Пожелали казаки Аввакуму доброго пути, и прощай Иргень, обжитой дом среди немереных просторов.

Поднялся Аввакум на нос карбаса, взялся обеими руками за крест, и сказало в нем нечто голосом неизреченным:

«Нес ты, протопоп, сей крест в дальние, в немирные земли, на Русь теперь неси. Не расстаться тебе, протопоп, с крестом до последнего вздоха твоего».

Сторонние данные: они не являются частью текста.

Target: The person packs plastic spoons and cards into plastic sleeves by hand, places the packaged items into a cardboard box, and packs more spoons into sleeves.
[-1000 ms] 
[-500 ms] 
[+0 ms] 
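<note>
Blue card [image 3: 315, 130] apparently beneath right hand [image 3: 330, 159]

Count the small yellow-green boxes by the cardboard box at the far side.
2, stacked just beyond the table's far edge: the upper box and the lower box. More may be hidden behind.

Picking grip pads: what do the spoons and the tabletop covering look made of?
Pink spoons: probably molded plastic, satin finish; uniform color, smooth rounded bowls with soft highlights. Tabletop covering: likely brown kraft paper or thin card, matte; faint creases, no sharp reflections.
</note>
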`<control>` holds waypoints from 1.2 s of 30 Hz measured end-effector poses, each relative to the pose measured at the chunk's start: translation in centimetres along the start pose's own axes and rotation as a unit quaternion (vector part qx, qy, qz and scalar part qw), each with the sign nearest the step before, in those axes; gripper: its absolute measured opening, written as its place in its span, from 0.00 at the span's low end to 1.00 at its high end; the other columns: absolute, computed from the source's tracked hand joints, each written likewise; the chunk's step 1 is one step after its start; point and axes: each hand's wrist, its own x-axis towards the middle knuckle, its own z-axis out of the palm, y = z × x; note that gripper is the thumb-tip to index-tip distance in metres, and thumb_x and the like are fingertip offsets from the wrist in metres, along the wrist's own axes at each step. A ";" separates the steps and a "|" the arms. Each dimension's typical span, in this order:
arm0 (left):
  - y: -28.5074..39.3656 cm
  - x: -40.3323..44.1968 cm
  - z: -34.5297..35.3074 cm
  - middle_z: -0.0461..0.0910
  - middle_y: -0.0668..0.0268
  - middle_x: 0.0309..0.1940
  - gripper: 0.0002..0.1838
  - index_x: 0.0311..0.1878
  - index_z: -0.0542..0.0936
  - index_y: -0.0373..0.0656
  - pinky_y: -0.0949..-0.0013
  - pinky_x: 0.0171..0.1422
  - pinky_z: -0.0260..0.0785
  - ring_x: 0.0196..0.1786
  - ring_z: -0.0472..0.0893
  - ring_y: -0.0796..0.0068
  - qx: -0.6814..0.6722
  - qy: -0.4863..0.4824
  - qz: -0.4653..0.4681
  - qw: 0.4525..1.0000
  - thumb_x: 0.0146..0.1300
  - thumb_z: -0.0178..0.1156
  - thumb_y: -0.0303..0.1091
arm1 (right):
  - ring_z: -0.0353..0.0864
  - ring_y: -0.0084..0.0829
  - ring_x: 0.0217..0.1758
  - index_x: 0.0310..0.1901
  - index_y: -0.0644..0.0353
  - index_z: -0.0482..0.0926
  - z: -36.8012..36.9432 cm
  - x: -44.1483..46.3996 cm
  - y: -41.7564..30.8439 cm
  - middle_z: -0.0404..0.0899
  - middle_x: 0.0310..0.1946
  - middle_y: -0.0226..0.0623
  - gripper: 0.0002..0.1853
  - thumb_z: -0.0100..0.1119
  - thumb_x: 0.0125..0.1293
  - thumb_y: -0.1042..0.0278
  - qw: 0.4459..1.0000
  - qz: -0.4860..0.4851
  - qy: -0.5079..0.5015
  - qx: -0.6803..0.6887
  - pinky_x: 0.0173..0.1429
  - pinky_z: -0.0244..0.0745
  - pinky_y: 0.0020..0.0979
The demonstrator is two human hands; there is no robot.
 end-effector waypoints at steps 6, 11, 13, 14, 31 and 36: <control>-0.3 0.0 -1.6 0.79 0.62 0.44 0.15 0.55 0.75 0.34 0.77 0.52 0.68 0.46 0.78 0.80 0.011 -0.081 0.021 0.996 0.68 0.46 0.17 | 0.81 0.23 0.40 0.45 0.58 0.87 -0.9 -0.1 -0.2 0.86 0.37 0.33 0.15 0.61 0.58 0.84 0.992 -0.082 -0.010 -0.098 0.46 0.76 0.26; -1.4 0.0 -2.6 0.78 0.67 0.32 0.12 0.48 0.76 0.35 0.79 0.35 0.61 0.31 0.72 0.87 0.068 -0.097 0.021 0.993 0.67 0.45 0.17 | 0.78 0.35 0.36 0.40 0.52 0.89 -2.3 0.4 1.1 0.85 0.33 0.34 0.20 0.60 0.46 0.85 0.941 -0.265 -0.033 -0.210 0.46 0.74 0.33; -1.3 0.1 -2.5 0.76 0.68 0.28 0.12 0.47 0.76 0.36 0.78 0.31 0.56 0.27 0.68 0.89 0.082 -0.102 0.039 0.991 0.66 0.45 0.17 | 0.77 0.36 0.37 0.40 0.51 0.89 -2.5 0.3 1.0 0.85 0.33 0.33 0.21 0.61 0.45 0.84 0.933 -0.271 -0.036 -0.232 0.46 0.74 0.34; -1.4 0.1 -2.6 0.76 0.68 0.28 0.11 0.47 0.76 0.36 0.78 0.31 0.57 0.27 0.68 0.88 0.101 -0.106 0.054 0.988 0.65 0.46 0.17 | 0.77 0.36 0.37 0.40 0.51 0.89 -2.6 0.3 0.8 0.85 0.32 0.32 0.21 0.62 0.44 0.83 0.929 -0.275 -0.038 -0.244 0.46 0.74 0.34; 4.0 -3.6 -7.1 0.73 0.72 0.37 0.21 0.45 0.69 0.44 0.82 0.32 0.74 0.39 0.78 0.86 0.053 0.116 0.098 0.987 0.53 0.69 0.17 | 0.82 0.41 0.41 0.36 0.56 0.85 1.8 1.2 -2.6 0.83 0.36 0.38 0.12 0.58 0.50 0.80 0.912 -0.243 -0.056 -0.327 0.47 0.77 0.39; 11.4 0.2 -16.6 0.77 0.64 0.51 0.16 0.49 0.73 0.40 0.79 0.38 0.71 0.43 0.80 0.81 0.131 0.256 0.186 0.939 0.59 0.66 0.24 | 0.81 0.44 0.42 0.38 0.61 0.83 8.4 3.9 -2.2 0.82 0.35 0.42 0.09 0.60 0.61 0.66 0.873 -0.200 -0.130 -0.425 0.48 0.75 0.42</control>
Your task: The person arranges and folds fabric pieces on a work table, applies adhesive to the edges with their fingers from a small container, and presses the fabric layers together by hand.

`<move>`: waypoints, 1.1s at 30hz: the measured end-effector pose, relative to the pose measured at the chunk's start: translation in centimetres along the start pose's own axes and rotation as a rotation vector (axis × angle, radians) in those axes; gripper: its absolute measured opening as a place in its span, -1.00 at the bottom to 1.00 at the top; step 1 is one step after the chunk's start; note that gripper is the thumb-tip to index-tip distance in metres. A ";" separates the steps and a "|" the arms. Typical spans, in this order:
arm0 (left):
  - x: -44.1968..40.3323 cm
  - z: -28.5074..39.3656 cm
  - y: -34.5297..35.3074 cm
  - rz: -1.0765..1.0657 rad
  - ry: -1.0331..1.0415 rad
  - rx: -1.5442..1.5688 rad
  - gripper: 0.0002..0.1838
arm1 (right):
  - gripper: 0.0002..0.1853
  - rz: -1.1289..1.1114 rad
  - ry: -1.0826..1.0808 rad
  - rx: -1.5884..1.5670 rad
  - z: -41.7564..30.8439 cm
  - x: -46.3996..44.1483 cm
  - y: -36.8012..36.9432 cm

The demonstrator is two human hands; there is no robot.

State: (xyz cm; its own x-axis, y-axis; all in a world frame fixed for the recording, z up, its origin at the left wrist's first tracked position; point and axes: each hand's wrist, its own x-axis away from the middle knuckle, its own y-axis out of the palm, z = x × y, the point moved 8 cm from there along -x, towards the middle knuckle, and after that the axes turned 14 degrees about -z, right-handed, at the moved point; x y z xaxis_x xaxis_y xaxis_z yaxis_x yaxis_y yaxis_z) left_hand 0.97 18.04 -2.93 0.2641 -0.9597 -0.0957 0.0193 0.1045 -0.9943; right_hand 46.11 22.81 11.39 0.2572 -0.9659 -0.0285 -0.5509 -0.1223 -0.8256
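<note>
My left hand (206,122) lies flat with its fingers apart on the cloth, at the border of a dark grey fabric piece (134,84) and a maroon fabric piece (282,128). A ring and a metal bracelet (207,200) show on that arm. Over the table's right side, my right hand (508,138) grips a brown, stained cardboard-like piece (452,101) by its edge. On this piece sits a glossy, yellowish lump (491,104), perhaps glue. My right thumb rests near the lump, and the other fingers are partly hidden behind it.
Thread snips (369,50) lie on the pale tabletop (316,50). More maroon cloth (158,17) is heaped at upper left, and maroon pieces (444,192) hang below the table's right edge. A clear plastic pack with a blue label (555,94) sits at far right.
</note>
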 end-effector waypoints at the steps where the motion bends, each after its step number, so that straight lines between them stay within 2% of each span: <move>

А река потихоньку набегала, журчала, рассекаемая бортами. Одни берега отходили, другие берега ожидали. Повернулся Аввакум лицом к кораблю, а Ксения-странница молочка материнского напилась, и весело ей, гулькает, как птичка.

Последнее

Вот что рассказал Аввакум в книге своей, в земляной тюрьме написанной, о возвращении на Русь:

«Поехали из Даур, стало пищи скудать, и с братиею Бога помолили, и Христос нам дал изубря, большова зверя, – тем и до Байкалова моря доплыли. У моря русских людей наехала станица соболиная, рыбу промышляет; рады, миленькие, нам, и с карбасом нас, с моря ухватя, далеко на гору несли Терентьюшко с товарищи; плачют, миленькие, глядя на нас, а мы на них. Надавали пищи, сколько нам надобно: осетроф с сорок свежих перед меня привезли, а сами говорят: „вот, батюшко, на твою часть Бог в запоре нам дал, – возьми себе всю!“ Я, поклонясь им и рыбу благословя, опять им велел взять: „на што мне столько?“ Погостя у них и с нужду запасцу взяв, лотку починя и парус скропав – бабье сарафанишка и кое-что, – чрез море пошли. Погода окинула на море, и мы гребми перегреблись: не больно о том месте широко, – или со сто, или с осьмдесят верст. Егда к берегу пристали, востала буря ветреная, и на берегу насилу место обрели от волн. Около ево горы высокие, утесы каменные и зело высоки, – двадцать тысящ верст и больши волочился, а не видал таких нигде. Наверху их полатки и повалуши, врата и столпы, ограда каменная и дворы – все богоделанно. Лук на них росте и чеснок – больши романовскаго луковицы и слаток зело. Там же ростут и конопли богоросленныя, а во дворах травы красныя и цветны и благовонны гораздо. Птиц зело много, гусей и лебедей по морю, яко снег, плавают. Рыба в нем – осетры и таймени, стерляди, и омули, и сиги, и прочих родов много. Вода пресная, а нерпы и зайцы великия в нем: во окияне-море большом, живучи на Мезени, таких не видал. А рыбы зело густо в нем: осетры и таймени жирни гораздо, – нельзя жарить на сковороде: жир все будет. А все то у Христа тово света наделано для человеков, чтоб, упокояся, хвалу Богу воздавал. А человек, суете который уподобится, дние его, яко сень, преходят; скачет, яко козел; раздувается, яко пузырь; гневается, яко рысь; съесть хощет, яко змия; ржет, зря на чюжую красоту, яко жребя; лукавует, яко бес; насыщался довольно, без правила спит; Бога не молит; отлагает покаяние на старость и потом исчезает и не вем, камо отходит: или во свет, или во тьму, – день судный коегождо яви. Прости мя, аз согрешил паче всех человек».